All’orchestra di Susy e le sue dame del ritmo in A qualcuno piace caldo, mentre le Tiller Girls scendono dal treno a Vienna – “Questa mattina dall’espresso proveniente da Berlino sono scese le trentaquattro gambe più attraenti del mondo” – o al dirigente della Coca – Cola C.R. McNamara in Uno, due, tre!, mentre Wilder cerca di intervistare l’irrefrenabile Mr. Vanderbilt con venti fattorini che scattano sull’attenti?
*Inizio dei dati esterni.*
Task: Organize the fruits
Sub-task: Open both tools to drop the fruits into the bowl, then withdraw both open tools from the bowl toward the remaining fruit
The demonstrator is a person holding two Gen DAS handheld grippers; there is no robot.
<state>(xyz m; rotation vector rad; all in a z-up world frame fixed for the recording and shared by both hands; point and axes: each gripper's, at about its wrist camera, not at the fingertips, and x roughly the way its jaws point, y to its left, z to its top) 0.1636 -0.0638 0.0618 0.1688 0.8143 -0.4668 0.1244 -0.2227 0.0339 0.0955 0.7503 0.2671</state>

Infine, la struttura: nell’ultimo capitolo dedicato all’arte della recensione breve, Wilder sa individuare, dagli errori degli altri, i teoremi geometrici per la costruzione della sceneggiatura. E se Dino Risi insegnava che il soggetto di un film doveva entrare al massimo in una cartolina postale, il regista riduce, con ironia, la trama a ricetta:

Film francese

1 Montmartre. 1 mansarda lercia. 3 vetri rotti. 1 pittore americano squattrinato. 1 monte di pietà. 1 tempesta di neve.

14 metri di Champs Élysées. 1 graziosa modella francese. 1 bettola. 3 apaches. 1 apache innamorato. 1 ballo. 1 sguardo. 1 fogna. 1 grata difettosa. 1 eredità. 1 mostra di pittura. 1 premio.

1 uomo arrivato. 1 Notre Dame. 1 cartello “Tre anni dopo”.

1 Bois de Boulogne. 3 bambini che giocano. 2 teneri genitori.

Titoli: Le catacombe di Parigi; Le bettole di Montmartre; La lampada e la falena; La legge dell’amore.

C’è tutto il non visto, il non ancora avvenuto del cinema di Wilder in Inviato speciale. Cronache da Berlino e Vienna tra le due guerre: quella leggerezza che solo la gioventù e il tempo di pace potevano restituire alle pagine, proprio come tenterà di fare Christopher Isherwood ne La violetta del Prater; l’immagine di un periodo sospeso e pieno di speranza, a ritmo jazz dell’orchestra di Paul Whiteman e sdraiato al sole, come i corpi dei protagonisti di Menschen am Sonntag, prima sceneggiatura del regista.

La gioia di fare il bagno nel fiume di domenica e abbronzarsi. L’inconsapevolezza di cosa sarebbe successo anni dopo, proprio a Wannsee.